Tak Cuma COVID-19, dalam pengalaman 25 tahun ia berkarier di Nestlé, ada peristiwa lain yang juga sangat berat baginya. Yakni pada 2017 saat ia menjabat sebagai Plant Manager di Pabrik Nestlé di Kejayan, Pasuruan, mesin di pabrik rusak. Padahal itu adalah pabrik terbesar Nestlé sehingga sangat mengganggu pasokan nasional. Saat itu ia harus tidur di pabrik selama 2 hari, padahal itu adalah momen Hari Raya Idul Fitri.

“Jadi saya mendengarkan takbir dari pabrik dengan seragam, dan saya tidur di ruang meeting. Itu saya nggak bisa jelaskan ke keluarga besar. Itu CEO langsung telepon, Factory Manager pada waktu itu sedang liburan, langsung terbang ke pabrik,” tutur perempuan lulusan Teknik Mesin Universitas Brawijaya, Malang, ini.

Setelah 4 hari, krisis tersebut dapat diatasi dan ia bisa berkumpul dengan keluarga.

Sempat Merasa Gagal saat Anak Down

Imelda merasa diberkahi dengan kehidupan yang baik. Ia dan suami memiliki karier yang sukses, finansial aman, dan anak-anak yang sehat. Namun ada satu momen yang ia sebut sebagai krisis besar, yakni saat anak pertamanya down karena gagal masuk fakultas kedokteran.

“Anak ini betul-betul down se-down down-nya, tidak keluar kamar sampai berhari-hari, tidak mau ketemu temannya. Itu saya dan suami merasa sangat bersalah banget dengan anak saya,” katanya.

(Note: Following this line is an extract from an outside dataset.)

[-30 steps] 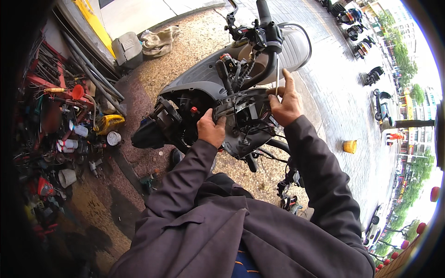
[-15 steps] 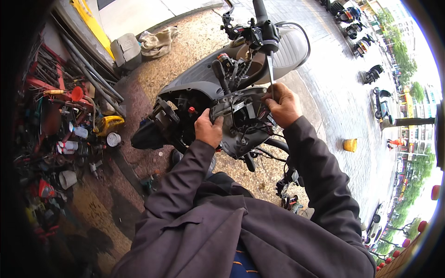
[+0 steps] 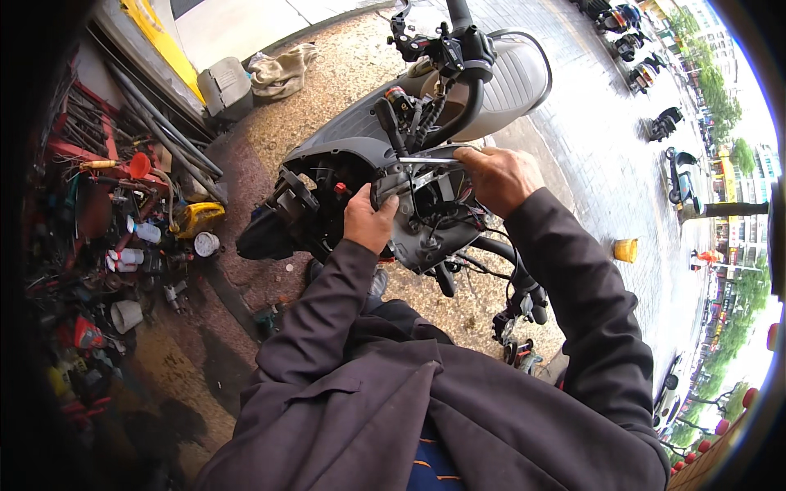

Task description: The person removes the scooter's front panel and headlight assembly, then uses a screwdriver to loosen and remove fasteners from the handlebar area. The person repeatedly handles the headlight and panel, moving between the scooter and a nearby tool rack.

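A partly stripped scooter stands before me, its front end opened up with wires and dark parts exposed. My left hand is closed on the edge of its grey front housing, the thumb resting on top. In my closed right hand is a slim silver metal tool. The tool lies nearly level, its far end at the top of the housing beside a black lever-like part. Whether it is a wrench or a screwdriver I cannot tell; my fingers hide its other end.
The handlebar rises just beyond my right hand. Tools, bottles and a yellow jug crowd the floor at left, near black hoses. A yellow bucket stands on the pavement at right, with parked scooters farther off.
The silver tool has swung from pointing up toward the handlebar to lying level, pointing left over the housing. My right hand has turned with it; my left hand keeps its hold.
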`<state>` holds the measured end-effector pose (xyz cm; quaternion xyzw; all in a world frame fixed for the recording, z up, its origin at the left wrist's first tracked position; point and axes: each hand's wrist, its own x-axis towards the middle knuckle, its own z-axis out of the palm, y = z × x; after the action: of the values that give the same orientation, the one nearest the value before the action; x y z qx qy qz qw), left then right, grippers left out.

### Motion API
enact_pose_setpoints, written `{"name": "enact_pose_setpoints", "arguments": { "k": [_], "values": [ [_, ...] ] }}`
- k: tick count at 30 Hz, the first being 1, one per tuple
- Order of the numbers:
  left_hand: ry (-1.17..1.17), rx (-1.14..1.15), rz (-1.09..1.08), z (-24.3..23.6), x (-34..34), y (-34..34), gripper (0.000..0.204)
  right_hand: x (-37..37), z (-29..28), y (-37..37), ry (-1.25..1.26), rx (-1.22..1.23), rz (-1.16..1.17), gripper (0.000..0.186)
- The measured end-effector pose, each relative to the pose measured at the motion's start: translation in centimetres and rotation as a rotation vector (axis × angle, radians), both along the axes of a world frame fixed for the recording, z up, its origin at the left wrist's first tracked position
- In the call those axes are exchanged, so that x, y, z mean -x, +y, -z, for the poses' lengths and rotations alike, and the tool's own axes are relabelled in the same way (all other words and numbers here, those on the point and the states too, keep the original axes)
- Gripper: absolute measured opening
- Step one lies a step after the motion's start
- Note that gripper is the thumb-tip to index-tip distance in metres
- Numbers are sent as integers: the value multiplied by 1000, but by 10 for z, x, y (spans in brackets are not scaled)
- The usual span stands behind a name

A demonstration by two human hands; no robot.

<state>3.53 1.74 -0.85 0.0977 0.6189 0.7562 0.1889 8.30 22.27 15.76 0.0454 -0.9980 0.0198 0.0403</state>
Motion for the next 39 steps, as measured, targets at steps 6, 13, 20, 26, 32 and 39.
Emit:
{"name": "enact_pose_setpoints", "arguments": {
  "k": [6,13,20,26,32,39],
  "values": [
    [141,268,-53,-1,5,1,24,-4,-4,11,-115,-98,-142,13],
    [170,285,-52,-7,2,1,23,-6,-3,-2,-24,415,84,14],
    [183,339,-41,-16,2,-1,25,-4,-8,-19,-34,526,402,21],
    [241,257,-110,-16,-1,1,23,-5,1,-18,-101,648,548,21],
    [275,198,-108,-10,0,2,21,-15,21,-4,76,454,145,27],
    [-24,52,81,-20,8,-10,23,-16,32,-1,137,553,211,21]
  ]
}}
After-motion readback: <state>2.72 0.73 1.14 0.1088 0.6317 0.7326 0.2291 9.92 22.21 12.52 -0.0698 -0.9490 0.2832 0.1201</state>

Singkat cerita, ia akhirnya membawa putrinya ke Jakarta, tinggal bersama dengannya yang saat itu sedang bertugas di Jakarta. Imelda lebih banyak berbincang mendalam dengan putri sulungnya itu, hingga akhirnya bisa kembali menemukan kebahagiaan meski tak jadi mahasiswa kedokteran.

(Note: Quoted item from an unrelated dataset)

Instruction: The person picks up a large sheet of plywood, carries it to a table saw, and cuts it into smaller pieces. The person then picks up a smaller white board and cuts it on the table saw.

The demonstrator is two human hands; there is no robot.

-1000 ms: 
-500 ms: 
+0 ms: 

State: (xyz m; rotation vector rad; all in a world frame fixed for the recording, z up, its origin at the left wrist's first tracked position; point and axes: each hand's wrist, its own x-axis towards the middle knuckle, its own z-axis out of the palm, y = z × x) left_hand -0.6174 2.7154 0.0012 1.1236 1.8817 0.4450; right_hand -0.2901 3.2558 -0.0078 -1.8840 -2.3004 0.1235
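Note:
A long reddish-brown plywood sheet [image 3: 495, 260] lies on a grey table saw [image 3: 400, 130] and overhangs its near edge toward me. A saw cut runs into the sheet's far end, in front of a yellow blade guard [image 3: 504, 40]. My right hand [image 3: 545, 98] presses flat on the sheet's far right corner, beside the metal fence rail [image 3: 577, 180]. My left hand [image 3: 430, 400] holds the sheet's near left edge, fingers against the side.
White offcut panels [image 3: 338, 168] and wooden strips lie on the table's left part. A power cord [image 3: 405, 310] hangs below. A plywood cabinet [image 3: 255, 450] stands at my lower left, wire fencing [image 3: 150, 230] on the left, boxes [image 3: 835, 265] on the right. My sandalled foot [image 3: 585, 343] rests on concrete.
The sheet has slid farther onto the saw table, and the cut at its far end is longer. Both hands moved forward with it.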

Pentingnya Dukungan Perusahaan untuk Perempuan

Imelda mengaku, bisa bekerja di Nestlé hingga puluhan tahun karena perusahaan memiliki nilai yang sama dengan yang ia yakini, yaitu respect. Sejak kecil, ibunya menanamkan nilai yang sama kepadanya, yang juga ia turunkan lagi pada anak-anaknya. Selain itu, perusahaan juga memberi kesempatan yang sama pada semua karyawan, meskipun ia seorang perempuan dan seorang ibu.

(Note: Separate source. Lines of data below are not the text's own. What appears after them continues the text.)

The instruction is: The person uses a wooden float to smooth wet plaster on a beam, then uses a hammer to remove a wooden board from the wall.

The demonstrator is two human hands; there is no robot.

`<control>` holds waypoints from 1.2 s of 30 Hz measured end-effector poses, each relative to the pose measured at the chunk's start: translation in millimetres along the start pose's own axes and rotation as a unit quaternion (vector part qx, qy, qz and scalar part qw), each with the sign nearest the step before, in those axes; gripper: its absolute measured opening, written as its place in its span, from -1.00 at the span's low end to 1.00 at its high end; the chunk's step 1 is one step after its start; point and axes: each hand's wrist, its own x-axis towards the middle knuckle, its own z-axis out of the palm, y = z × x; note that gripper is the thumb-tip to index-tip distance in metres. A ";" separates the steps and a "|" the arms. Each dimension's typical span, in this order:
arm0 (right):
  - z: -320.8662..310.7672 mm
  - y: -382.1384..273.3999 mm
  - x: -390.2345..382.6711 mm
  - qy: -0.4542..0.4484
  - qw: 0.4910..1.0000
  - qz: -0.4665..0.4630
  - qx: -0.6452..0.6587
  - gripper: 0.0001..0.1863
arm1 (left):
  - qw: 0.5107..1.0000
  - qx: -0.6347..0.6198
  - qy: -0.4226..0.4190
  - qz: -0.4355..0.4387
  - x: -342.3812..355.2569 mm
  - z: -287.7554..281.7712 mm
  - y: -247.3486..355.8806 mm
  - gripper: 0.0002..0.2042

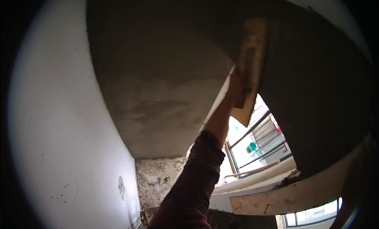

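Note:
My left hand (236,86) reaches up high from the lower middle, the dark maroon sleeve pushed back toward the elbow. Its fingers are wrapped around the handle of a long tan plastering float (258,39), smeared by motion. The float's face is turned to a dark grey, freshly plastered surface (316,83) on the right, against or very near it. Another grey plastered surface (158,79), with lighter damp-looking patches, spreads overhead to the left. My right hand does not show.
A white wall (67,118) with specks stands at the left. Beyond my arm is a bright window opening with dark bars (252,128), and a teal bucket (251,147) shows through it. A wooden plank (272,203) with nails sticking out crosses the lower right.

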 end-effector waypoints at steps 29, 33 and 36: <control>-32.9 -6.7 27.7 0.011 0.997 0.004 0.080 -0.50 | 0.965 0.027 -0.248 -0.078 -336.8 -87.8 4.2 -0.40; -9.0 10.2 12.8 0.075 0.992 -0.003 0.106 -0.46 | 0.972 0.096 -0.139 -0.162 -447.7 -159.2 8.4 -0.45; -35.6 11.7 16.4 0.090 0.981 -0.017 0.168 -0.48 | 0.970 0.137 -0.057 -0.191 -504.9 -210.4 6.1 -0.49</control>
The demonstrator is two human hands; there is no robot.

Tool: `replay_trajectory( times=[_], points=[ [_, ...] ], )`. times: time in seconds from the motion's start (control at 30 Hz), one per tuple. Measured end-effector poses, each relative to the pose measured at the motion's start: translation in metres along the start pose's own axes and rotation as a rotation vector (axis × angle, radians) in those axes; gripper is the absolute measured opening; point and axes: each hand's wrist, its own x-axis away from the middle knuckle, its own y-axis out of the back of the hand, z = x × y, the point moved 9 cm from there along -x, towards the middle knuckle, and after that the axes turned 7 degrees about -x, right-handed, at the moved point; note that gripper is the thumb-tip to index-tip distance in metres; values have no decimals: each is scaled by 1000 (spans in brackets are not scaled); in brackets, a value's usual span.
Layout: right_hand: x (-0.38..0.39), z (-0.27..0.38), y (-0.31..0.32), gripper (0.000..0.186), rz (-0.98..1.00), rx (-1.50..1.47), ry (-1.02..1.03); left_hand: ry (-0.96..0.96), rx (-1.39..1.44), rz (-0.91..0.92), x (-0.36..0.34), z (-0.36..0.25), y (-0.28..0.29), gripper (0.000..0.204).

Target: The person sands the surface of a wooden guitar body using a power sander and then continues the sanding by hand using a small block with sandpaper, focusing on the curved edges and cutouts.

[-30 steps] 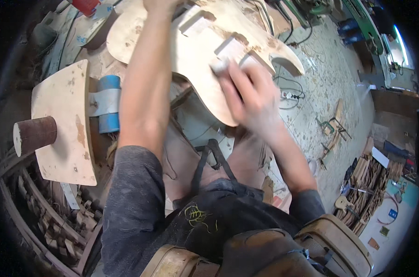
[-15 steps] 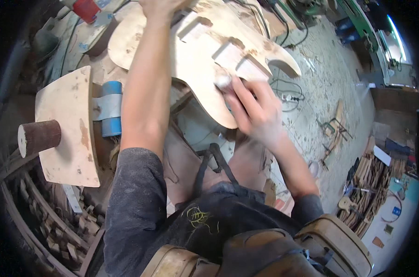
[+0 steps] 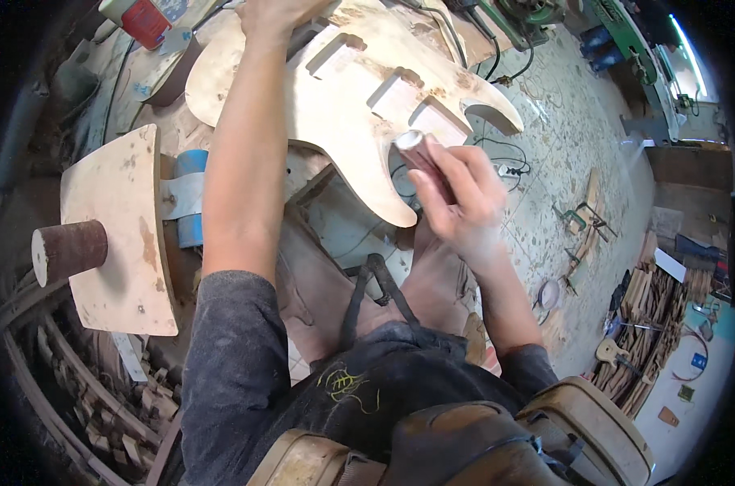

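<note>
A pale wooden electric guitar body (image 3: 335,105) with routed cavities lies at the top middle, one horn pointing toward me. My right hand (image 3: 469,198) is closed round a small sanding roll (image 3: 428,162), a reddish-brown tube with a whitish end. The roll is beside the near horn's edge; I cannot tell whether it touches the wood. At the top edge, my left hand (image 3: 278,12) lies at the body's far left part. Its fingers are mostly cut off by the picture's edge.
At left stands a curved wooden board (image 3: 116,235) with a brown sandpaper-covered cylinder (image 3: 72,253) and a blue roller (image 3: 191,198). A red-and-white container (image 3: 145,23) is at the upper left. Wood offcuts (image 3: 124,405) fill the lower left. Cables and clamps (image 3: 582,223) lie on the floor at right.
My right hand has moved slightly right with the sanding roll, whose end has shifted away from the guitar body's face. My left forearm has shifted a little left in the picture.
</note>
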Motion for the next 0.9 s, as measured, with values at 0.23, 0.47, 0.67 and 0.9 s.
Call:
replay_trajectory(
  times=[0.23,0.47,0.67,0.9],
  points=[
    [-12,8,-26,35,19,134,37,-7,-8,-1,0,0,-1,40],
    [-16,10,-30,34,-14,147,13,3,53,42,-2,4,-3,38],
    [-35,15,-30,37,18,197,53,-7,31,7,-5,-1,0,39],
    [-42,12,-29,35,9,158,73,-17,35,3,0,-6,-3,39]
  ],
)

Di sisi lain, hak-hak perempuan juga diakomodir. Seperti pemberian cuti melahirkan (maternity leave) selama 6 bulan bagi ibu dan paternity leave 1 bulan bagi ayah. Tersedianya ruang menyusui di kantor dan di pabrik, support sharing group untuk setiap kalangan perempuan. Perempuan juga bisa mengambil cuti haid setiap bulan jika dibutuhkan.

Itulah yang membuatnya suatu hari menolak saat mendapat tawaran pindah ke perusahaan lain. Sebab baginya, memilih pekerjaan bukan hanya dari gaji, namun juga lingkungan dan budaya kerjanya.

“Dari situ saya merasa sampai saat ini tuh Nestlé menurut saya yang saya masih cocok,” tutupnya.